[[ COLLECTED DATA, beginning ]]

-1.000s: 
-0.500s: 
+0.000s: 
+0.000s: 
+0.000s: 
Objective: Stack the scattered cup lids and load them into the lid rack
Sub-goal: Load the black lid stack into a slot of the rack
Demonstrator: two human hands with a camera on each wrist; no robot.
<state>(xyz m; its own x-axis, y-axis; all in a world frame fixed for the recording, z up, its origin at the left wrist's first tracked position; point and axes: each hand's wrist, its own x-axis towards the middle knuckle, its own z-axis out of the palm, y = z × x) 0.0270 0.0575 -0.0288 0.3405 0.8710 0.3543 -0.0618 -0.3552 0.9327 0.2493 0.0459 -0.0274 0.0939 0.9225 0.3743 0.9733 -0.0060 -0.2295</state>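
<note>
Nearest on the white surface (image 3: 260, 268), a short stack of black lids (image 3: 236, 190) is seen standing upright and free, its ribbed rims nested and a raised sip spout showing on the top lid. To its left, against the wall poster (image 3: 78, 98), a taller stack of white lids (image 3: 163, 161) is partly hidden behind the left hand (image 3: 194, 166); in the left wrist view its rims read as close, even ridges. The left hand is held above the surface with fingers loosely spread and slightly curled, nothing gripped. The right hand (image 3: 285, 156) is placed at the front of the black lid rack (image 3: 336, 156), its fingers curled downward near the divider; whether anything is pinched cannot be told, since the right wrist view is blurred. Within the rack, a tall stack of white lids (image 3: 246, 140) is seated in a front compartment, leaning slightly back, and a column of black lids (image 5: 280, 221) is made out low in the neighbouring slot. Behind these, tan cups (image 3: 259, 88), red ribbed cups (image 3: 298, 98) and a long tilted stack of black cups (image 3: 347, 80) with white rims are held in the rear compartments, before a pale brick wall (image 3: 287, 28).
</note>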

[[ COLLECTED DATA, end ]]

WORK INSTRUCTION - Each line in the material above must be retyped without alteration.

SOLUTION TO THIS TASK -
-1.000s: 
-0.500s: 
+0.000s: 
+0.000s: 
+0.000s: 
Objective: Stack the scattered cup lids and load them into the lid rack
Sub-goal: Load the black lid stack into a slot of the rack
Demonstrator: two human hands with a camera on each wrist; no robot.
<state>(xyz m; its own x-axis, y-axis; all in a world frame fixed for the recording, z up, its origin at the left wrist's first tracked position; point and axes: each hand's wrist, its own x-axis towards the middle knuckle, its own z-axis out of the palm, y = z × x) 0.0270 0.0575 -0.0288 0.3405 0.8710 0.3543 -0.0618 -0.3552 0.9327 0.2493 0.0459 -0.0274 0.0939 0.9225 0.3743 0.9733 -0.0060 -0.2295</state>
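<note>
Nearest on the white surface (image 3: 260, 268), a short stack of black lids (image 3: 236, 190) is seen standing upright and free, its ribbed rims nested and a raised sip spout showing on the top lid. To its left, against the wall poster (image 3: 78, 98), a taller stack of white lids (image 3: 163, 161) is partly hidden behind the left hand (image 3: 194, 166); in the left wrist view its rims read as close, even ridges. The left hand is held above the surface with fingers loosely spread and slightly curled, nothing gripped. The right hand (image 3: 285, 156) is placed at the front of the black lid rack (image 3: 336, 156), its fingers curled downward near the divider; whether anything is pinched cannot be told, since the right wrist view is blurred. Within the rack, a tall stack of white lids (image 3: 246, 140) is seated in a front compartment, leaning slightly back, and a column of black lids (image 5: 280, 221) is made out low in the neighbouring slot. Behind these, tan cups (image 3: 259, 88), red ribbed cups (image 3: 298, 98) and a long tilted stack of black cups (image 3: 347, 80) with white rims are held in the rear compartments, before a pale brick wall (image 3: 287, 28).
</note>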

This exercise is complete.